Violences homophobes subies par les hommes ayant des relations sexuelles avec des hommes en 2019.
Enquête Rapport au sexe

// Homophobic violence against men who have sex with men in 2019.
Rapport au Sexe Survey

Lucie Duchesne (lucie.duchesne@santepubliquefrance.fr), Nathalie Lydié, Annie Velter
Santé publique France, Saint-Maurice
Soumis le 12.12.2019 // Date of submission: 12.12.2019
Mots-clés : Homophobie | Hommes ayant des relations sexuelles avec des hommes | Discrimination
Keywords: Homophobia | Men who have sex with men | Discrimination

Résumé

Malgré des avancées récentes dans la reconnaissance des droits des minorités sexuelles et de genre, les attitudes violentes et discriminatoires à leur encontre persistent. L’objectif de cet article est de mesurer la part des hommes ayant des relations sexuelles avec des hommes (HSH) victimes d’actes homophobes au cours des 12 mois précédant l’enquête, qu’il s’agisse d’injures ou d’agressions physiques, et de décrire leurs caractéristiques ainsi que les facteurs associés au fait d’avoir vécu ces actes. Les données sont issues de l’enquête Rapport au sexe (ERAS), enquête transversale en ligne, anonyme et auto-administrée, basée sur le volontariat et réalisée auprès des HSH en 2019.

Au total, 23 777 hommes ont été inclus dans l’analyse.

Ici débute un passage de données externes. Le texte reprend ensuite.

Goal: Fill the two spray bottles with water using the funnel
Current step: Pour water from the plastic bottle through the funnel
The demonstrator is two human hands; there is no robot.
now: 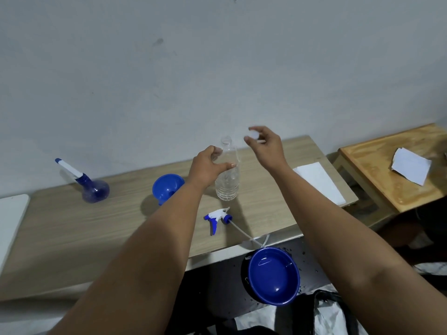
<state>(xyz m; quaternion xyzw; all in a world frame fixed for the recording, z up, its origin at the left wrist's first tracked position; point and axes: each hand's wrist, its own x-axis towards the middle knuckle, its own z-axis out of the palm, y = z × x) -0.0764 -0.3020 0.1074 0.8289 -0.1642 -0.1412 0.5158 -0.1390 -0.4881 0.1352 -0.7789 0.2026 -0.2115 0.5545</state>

Au début de l’année 2019, 28% des HSH interrogés déclaraient avoir été victimes d’injures à caractère homophobe et 5% avaient été agressés physiquement au cours des 12 mois précédant l’enquête. Ces actes s’étaient déroulés préférentiellement dans les lieux publics, suivis par les lieux de travail et d’études et au sein de la famille. Quel que soit le contexte, les facteurs associés au fait d’avoir subi des insultes ou des agressions homophobes étaient le fait d’être jeune, de ne pas avoir fait d’études supérieures et d’être étudiant ou sans emploi.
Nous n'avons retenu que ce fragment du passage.